### YOUR OBJECTIVE
Line by line, repeat all the material exactly as it appears.

Start of THE DATA

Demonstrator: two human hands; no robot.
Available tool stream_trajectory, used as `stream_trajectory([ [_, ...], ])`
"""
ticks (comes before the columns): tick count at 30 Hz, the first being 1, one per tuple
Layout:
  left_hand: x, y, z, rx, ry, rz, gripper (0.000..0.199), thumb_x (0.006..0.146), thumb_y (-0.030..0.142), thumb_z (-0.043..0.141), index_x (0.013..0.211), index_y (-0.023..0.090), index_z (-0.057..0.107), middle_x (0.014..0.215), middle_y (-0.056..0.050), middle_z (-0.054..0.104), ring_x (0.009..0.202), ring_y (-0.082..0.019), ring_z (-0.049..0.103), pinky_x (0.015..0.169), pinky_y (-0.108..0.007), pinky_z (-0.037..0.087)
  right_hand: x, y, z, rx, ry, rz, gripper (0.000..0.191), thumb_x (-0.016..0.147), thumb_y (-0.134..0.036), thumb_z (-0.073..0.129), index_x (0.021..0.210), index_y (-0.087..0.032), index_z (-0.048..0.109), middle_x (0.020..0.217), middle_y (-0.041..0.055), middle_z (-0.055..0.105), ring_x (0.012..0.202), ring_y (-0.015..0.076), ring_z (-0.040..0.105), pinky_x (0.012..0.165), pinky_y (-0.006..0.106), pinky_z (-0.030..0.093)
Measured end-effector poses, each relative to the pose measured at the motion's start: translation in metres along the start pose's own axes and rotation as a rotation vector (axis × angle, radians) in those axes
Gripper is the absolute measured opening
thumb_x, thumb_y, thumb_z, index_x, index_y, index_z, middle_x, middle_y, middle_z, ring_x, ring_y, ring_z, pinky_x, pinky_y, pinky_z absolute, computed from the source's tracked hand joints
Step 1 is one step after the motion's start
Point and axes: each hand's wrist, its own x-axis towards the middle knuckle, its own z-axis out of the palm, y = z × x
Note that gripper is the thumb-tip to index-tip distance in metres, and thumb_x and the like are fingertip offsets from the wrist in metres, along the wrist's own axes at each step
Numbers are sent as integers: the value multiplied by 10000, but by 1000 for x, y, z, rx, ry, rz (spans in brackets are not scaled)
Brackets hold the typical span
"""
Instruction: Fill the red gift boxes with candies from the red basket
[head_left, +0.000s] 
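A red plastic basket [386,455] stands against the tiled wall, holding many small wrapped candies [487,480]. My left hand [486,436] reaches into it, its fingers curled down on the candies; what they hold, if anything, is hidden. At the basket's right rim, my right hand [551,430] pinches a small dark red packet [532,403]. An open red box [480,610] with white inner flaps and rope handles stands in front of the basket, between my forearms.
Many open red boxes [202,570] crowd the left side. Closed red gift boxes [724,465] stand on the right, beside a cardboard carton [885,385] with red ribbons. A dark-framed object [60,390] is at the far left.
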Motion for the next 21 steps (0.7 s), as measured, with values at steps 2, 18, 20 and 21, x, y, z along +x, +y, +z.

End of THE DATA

### WRITTEN REPLY
Demonstrator: two human hands; no robot.
Available tool stream_trajectory, used as `stream_trajectory([ [_, ...], ])`
"""
ticks (comes before the columns): tick count at 30 Hz, the first being 1, one per tuple
Layout:
  left_hand: x, y, z, rx, ry, rz, gripper (0.000..0.199), thumb_x (0.006..0.146), thumb_y (-0.030..0.142), thumb_z (-0.043..0.141), index_x (0.013..0.211), index_y (-0.023..0.090), index_z (-0.057..0.107), middle_x (0.014..0.215), middle_y (-0.056..0.050), middle_z (-0.054..0.104), ring_x (0.009..0.202), ring_y (-0.082..0.019), ring_z (-0.049..0.103), pinky_x (0.015..0.169), pinky_y (-0.108..0.007), pinky_z (-0.037..0.087)
  right_hand: x, y, z, rx, ry, rz, gripper (0.000..0.191), thumb_x (-0.016..0.147), thumb_y (-0.134..0.036), thumb_z (-0.073..0.129), index_x (0.021..0.210), index_y (-0.087..0.032), index_z (-0.048..0.109), middle_x (0.020..0.217), middle_y (-0.041..0.055), middle_z (-0.055..0.105), ring_x (0.012..0.202), ring_y (-0.015..0.076), ring_z (-0.040..0.105), pinky_x (0.012..0.165), pinky_y (-0.006..0.106), pinky_z (-0.030..0.093)
Measured end-effector poses, each relative to the pose measured at the motion's start: translation in metres along the start pose's own axes and rotation as a rotation vector (axis × angle, radians) in those axes
Gripper is the absolute measured opening
thumb_x, thumb_y, thumb_z, index_x, index_y, index_z, middle_x, middle_y, middle_z, ring_x, ring_y, ring_z, pinky_x, pinky_y, pinky_z absolute, computed from the source's tracked hand joints
Step 1 is one step after the motion's start
Point and axes: each hand's wrist, its own x-axis towards the middle knuckle, its own z-axis out of the palm, y = z × x
Note that gripper is the thumb-tip to index-tip distance in metres, and thumb_x and the like are fingertip offsets from the wrist in metres, along the wrist's own axes at each step
Numbers are sent as integers: the value multiplied by 10000, but by 1000 for x, y, z, rx, ry, rz (spans in brackets are not scaled)
Brackets hold the typical span
"""
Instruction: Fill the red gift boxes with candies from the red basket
[head_left, +0.000s] 
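A red plastic basket [386,455] stands against the tiled wall, holding many small wrapped candies [487,480]. My left hand [486,436] reaches into it, its fingers curled down on the candies; what they hold, if anything, is hidden. At the basket's right rim, my right hand [551,430] pinches a small dark red packet [532,403]. An open red box [480,610] with white inner flaps and rope handles stands in front of the basket, between my forearms.
Many open red boxes [202,570] crowd the left side. Closed red gift boxes [724,465] stand on the right, beside a cardboard carton [885,385] with red ribbons. A dark-framed object [60,390] is at the far left.
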Motion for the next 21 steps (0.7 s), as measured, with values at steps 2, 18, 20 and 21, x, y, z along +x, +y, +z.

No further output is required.